The students filled out the questionnaire in their ordinary classroom settings during regular classroom hours. The students were informed that participation was voluntary and that they had the right to drop out of the study if they desired, and were given opportunities to ask questions. Students were requested to answer all the questions truthfully. Students who had not been given consent from their parents, or did not want to participate, received a different task from their teachers, such as reading a book. In five of the 13 schools (20 classes, N = 225) that were able to provide computers or tablets, the survey was answered digitally via Sunet Survey. At the remaining schools, the questionnaire was completed analogously in a pen and paper format. Completion of the questionnaire took between 20 and 40 min, and at least one author was available to answer students’ questions during this time.

The two-step sampling procedure led to a sample of adolescents from various socioeconomic (i.e., lower- to upper-middle class) and socio-geographic backgrounds.

Materials

Student Perception of Affective Relationship with Teacher Scale (SPARTS)

This self-report scale by Koomen and Jellesma (2015) designed for children/early adolescents aged 9–14 years was used to measure participants’ perception of their relationship with their main teacher. The scale comprised 14 items, measuring the two dimensions of affective student–teacher relationship quality: (a) closeness (e.g., “I feel relaxed with my teacher”) and (b) negative expectations (e.g., “I feel sad if my teacher tells me that I do something wrong”). Each item was answered on a 5-point Likert scale (1 = “no, that is not true”, 5 = “yes, that is true”).

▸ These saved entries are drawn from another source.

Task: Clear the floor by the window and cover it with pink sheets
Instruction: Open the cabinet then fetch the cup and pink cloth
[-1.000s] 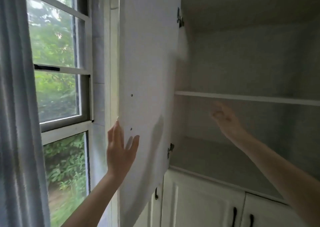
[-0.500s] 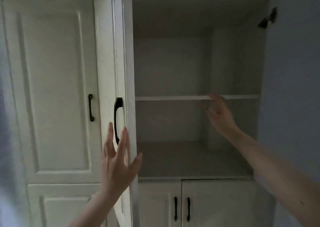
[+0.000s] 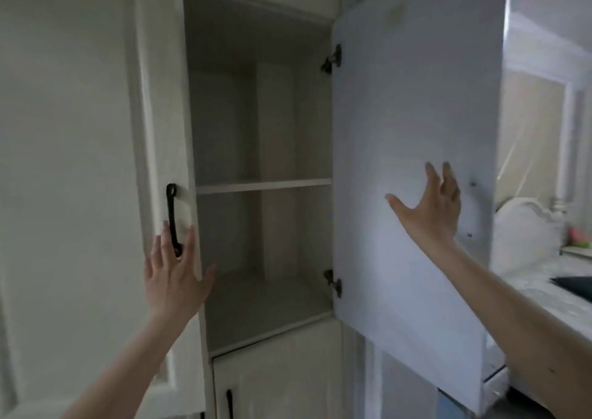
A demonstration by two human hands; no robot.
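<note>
Head view, nearest first: my left hand is raised with its fingers straight and spread, lying over the lower end of the black handle on the closed cupboard door. They grip nothing; whether they quite touch the handle I cannot tell. My right hand is also open, fingers splayed, palm toward the inner face of the swung-out door, at or just off its surface.

Between the two doors the open cupboard shows a bare floor, one shelf across the middle and bare space above it. Nothing lies on any surface I can see. The pink sheets are not in this view, nor is the floor by the window, so I judge I am looking for the sheets.

When I find them, I expect them to be light, soft and floppy, not fragile, and likely to slide off each other if folded in a stack. I would take such a stack from underneath with both hands flat, thumbs on top, rather than pinch a corner and let it unfold.

The open door should swing easily on its two dark hinges; a flat push on its face should close it.

Farther right, past the door's edge, a pale table carries a dark flat thing, with a white scalloped headboard shape behind.
</note>
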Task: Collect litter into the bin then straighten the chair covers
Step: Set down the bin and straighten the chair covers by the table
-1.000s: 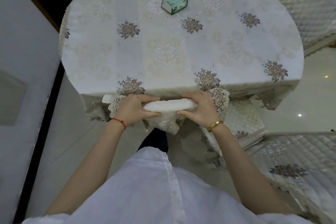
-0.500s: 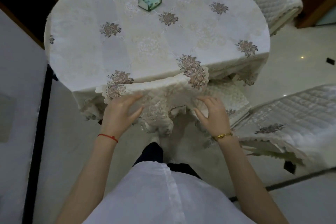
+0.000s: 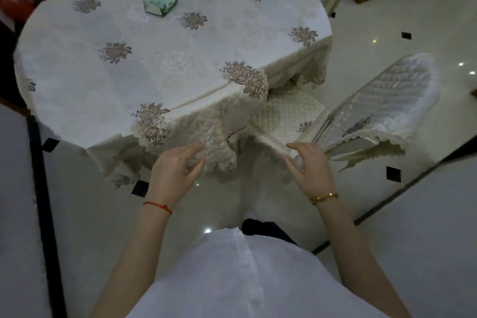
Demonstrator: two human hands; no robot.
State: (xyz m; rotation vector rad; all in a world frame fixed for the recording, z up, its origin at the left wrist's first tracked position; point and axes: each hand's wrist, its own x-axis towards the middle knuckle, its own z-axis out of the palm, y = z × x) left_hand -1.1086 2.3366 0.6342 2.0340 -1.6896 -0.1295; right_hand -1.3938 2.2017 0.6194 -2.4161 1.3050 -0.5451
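The quilted chair cover (image 3: 206,121) hangs over the backrest of a chair pushed in at the near edge of the table (image 3: 154,59), its lace hem drooping in front. The left hand (image 3: 175,170) touches the cover's lower front with loosely spread fingers. The right hand (image 3: 309,165) hovers by the seat cushion (image 3: 286,111), fingers relaxed, seemingly brushing its edge. A green tissue box (image 3: 160,0) sits on the tablecloth; another covered chair (image 3: 387,103) stands to the right.
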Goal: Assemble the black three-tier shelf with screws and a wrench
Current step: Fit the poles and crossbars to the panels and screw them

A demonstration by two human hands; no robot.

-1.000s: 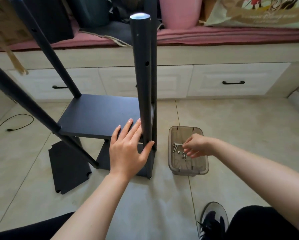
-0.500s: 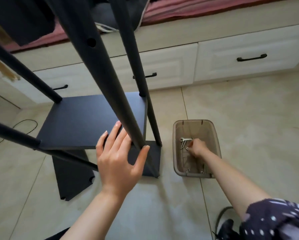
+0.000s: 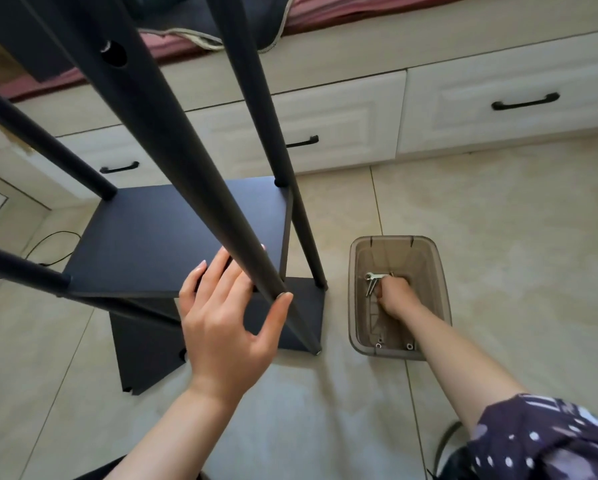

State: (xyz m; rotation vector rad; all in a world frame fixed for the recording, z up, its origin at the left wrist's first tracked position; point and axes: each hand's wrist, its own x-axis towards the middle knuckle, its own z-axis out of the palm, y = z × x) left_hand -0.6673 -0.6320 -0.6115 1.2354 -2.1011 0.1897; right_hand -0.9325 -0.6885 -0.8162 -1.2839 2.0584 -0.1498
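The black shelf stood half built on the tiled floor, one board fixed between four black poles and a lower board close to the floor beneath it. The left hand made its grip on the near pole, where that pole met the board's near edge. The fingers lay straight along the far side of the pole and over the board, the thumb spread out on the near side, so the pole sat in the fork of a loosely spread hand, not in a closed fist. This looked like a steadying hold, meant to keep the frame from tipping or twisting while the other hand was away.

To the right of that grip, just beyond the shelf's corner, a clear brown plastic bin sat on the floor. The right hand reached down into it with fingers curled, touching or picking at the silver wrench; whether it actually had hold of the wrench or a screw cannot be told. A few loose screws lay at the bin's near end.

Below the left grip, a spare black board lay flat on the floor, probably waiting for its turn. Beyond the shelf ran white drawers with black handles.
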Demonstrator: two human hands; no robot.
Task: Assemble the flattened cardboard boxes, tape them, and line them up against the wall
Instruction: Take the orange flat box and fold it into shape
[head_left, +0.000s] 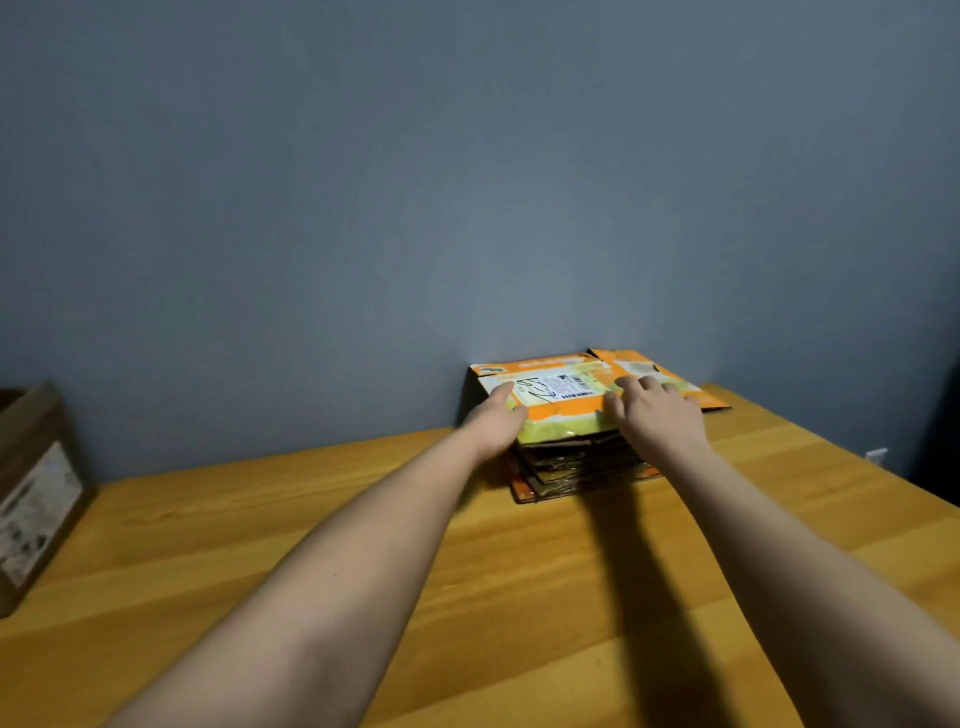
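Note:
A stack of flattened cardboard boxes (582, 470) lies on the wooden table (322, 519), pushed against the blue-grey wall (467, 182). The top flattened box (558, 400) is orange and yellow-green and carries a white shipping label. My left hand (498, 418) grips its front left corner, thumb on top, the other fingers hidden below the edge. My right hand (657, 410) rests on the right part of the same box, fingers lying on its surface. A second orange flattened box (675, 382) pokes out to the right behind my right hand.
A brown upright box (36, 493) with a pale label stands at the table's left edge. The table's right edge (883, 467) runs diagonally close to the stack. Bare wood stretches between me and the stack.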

The construct validity of this scale has been supported by exploratory and confirmatory factor analyses (Koomen and Jellesma 2015). Furthermore, a confirmatory factor analysis (CFA) was conducted to verify that the scale was two-dimensional. The initial model fit indices were poor. The assessment of the modification indices revealed that items 1, 2, and 4 of the closeness subscale had very low loadings on that factor and were thus removed from further analyses. In addition, covariance paths between items 1, 2, 5, 6, and 7 of the negative expectations subscale significantly increased the fit. The final model fit indices were good. In the current study, the internal consistency reliabilities for the two factors were .81 and .63 for the closeness and negative expectations subscales, respectively, for boys, and .80 and .66 for girls. The values were acceptable as all Cronbach’s alpha values above .60 can be assumed to be acceptable (Aron et al. 2013).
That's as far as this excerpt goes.